I’ll have to be honest though. From recent events over the last couple of weeks, it is unsurprising my nagging family and friends pushed me towards these counselling-type sessions. My recent actions did seem out of character. Locking my keys in the car, missing appointments, errors in work, forgetting to turn the iron off. I know how it seemed, given that it was so unlike me usually – I have high standards for myself and am held to them. I know why my family and friends kept pestering me, I know too how it may be perceived, but this is me, regardless of some isolated events. I know myself – I am still in control. No life event or testing time will change that, but that isn’t something I wanted to go into. Not with her, not now.

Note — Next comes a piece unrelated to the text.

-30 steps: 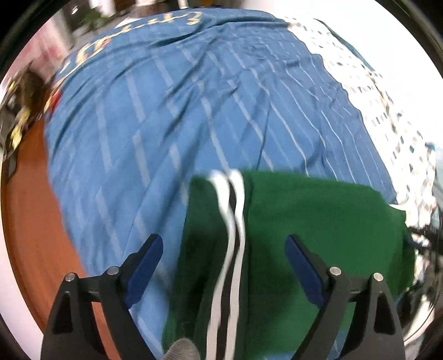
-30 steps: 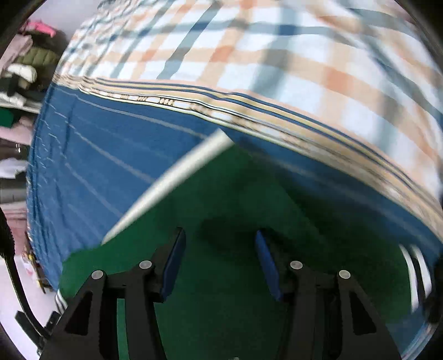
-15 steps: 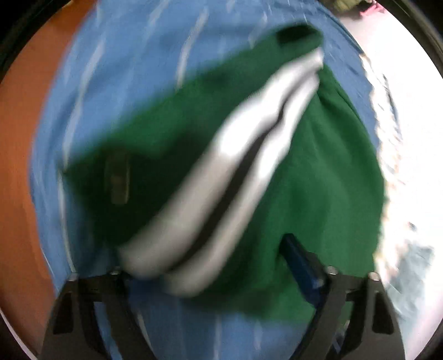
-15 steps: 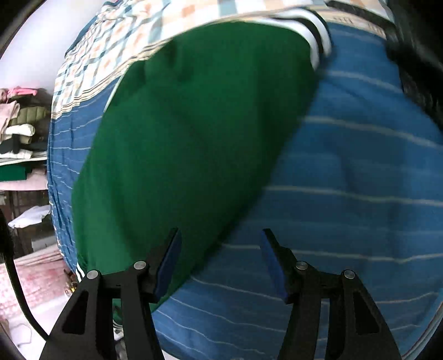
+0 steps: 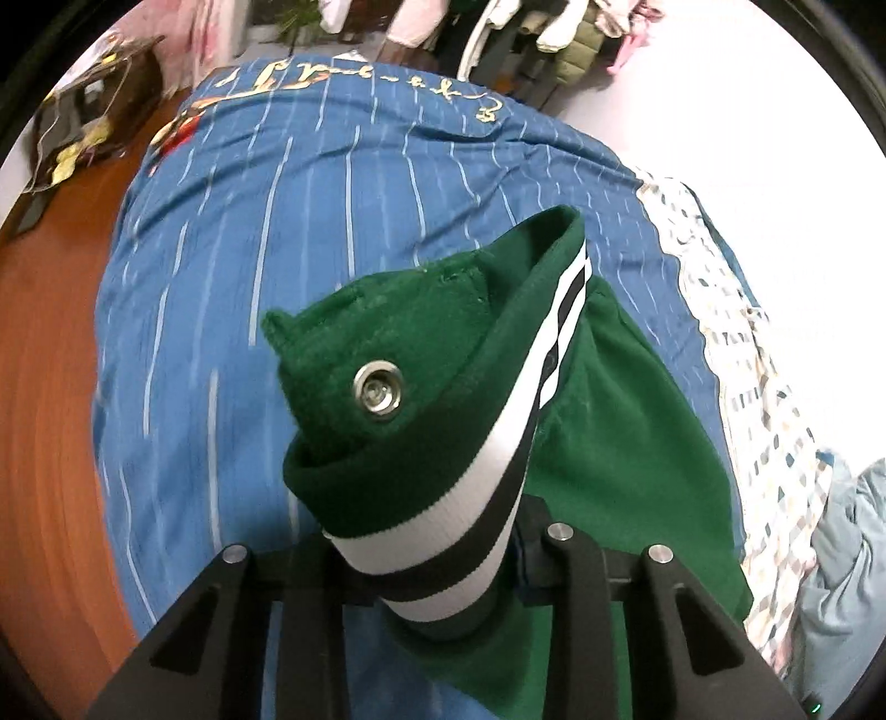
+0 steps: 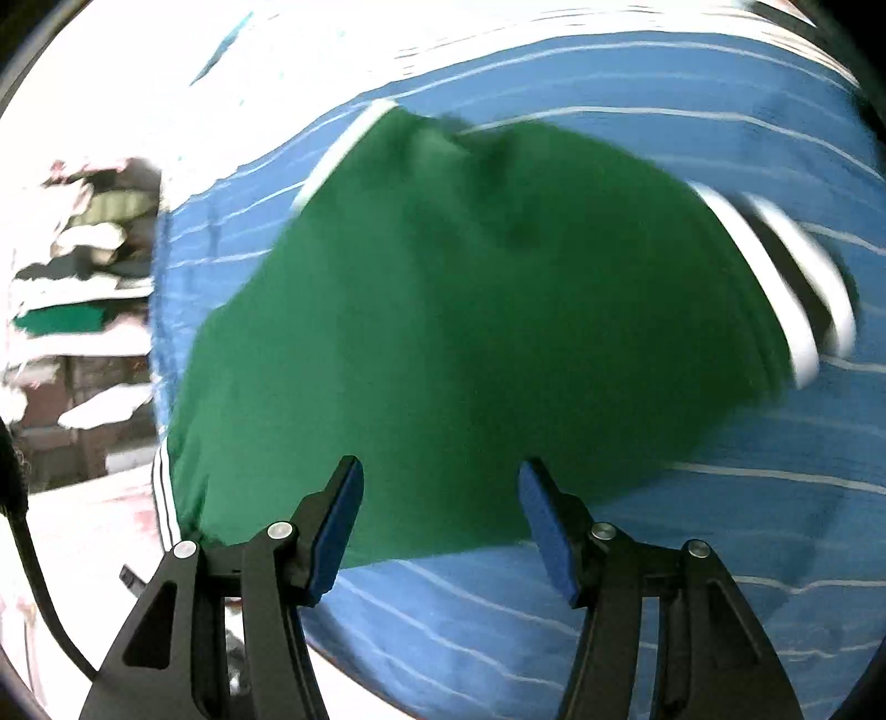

They suggested it might be drink, that I may have a problem – that my increased drinking and smoking was making me spiral out of control. I could stop now if I wanted to, I just choose not to. When I’m stressed or going through a lot, I tend to drink more because it relaxes me more. The idea that I can’t handle my drink is ridiculous. What worth is a life if I am stopped from the things I enjoy? Some people like to do exercise, or write, or listen to music. I happen to like the occasional glasses of wine. I would know if I had a problem.

No matter what training or techniques this lady had, I could already sense the judgement from her expressions. No hiding behind a clipboard or blanket stares could mask that she thought I had a problem. They all did – and when people have already confined you to their box – ‘to treat’ or ‘untreated’, ‘alcoholic’ or ‘sober’ – or whatever else – your behaviour then becomes second to their diagnosis. I felt that, in me talking, my words would be like little characters in a video game, trying to escape from the impossible final level of condemnation. Words would amplify their preconceived notions, bring things out of context, she would only listen for sentences that would reinforce her beliefs. At least, in my silence, it was more difficult for them to affirm their suspicions. I could see in her, her patience being drawn out, but only a more experienced eye as my own could see this. She’d clearly been through ‘patients’ like me before, probably the type she would complain about after a long shift as being the ones that were wasting both our time.

I didn’t need the degradation, or unwarranted sympathy. Reserve your feelings for those that are pitiful – I’m not one to blurt out my emotions and thoughts to anyone who asks. Maybe other people do, but I’ve never been like that and that wasn’t going to change. Perhaps – if people didn’t act like I had an orbit of hot coal connected to my feet, to feel compelled to tiptoe around me, to exchange a glance and a sentimental half-smile like I was a cute lost infant, and to keep asking me how I am, or if I was okay – then they would realise the main changes were going through them. It’s their added pressures, their assertions of my guilt, of my not looking after my wellbeing that brought me to this chair. They should be the ones sat here for their deluded projections!

Yet there is one thing, at the core of all this, that frustrates me and nibbles through my insides like a rat that gnawed its way in through lethargic defences –there was someone who I knew too well who would have understood my locus of control. We may have laughed at the oddities of those gestures from the well meaning, then proceeded with arranging the formalities and things that needed to get done, and talk until the transitional ship levelled out again. It bothered me, because this commotion wouldn’t be here if she was, but it has been a month since her funeral…
and nothing has been the same since.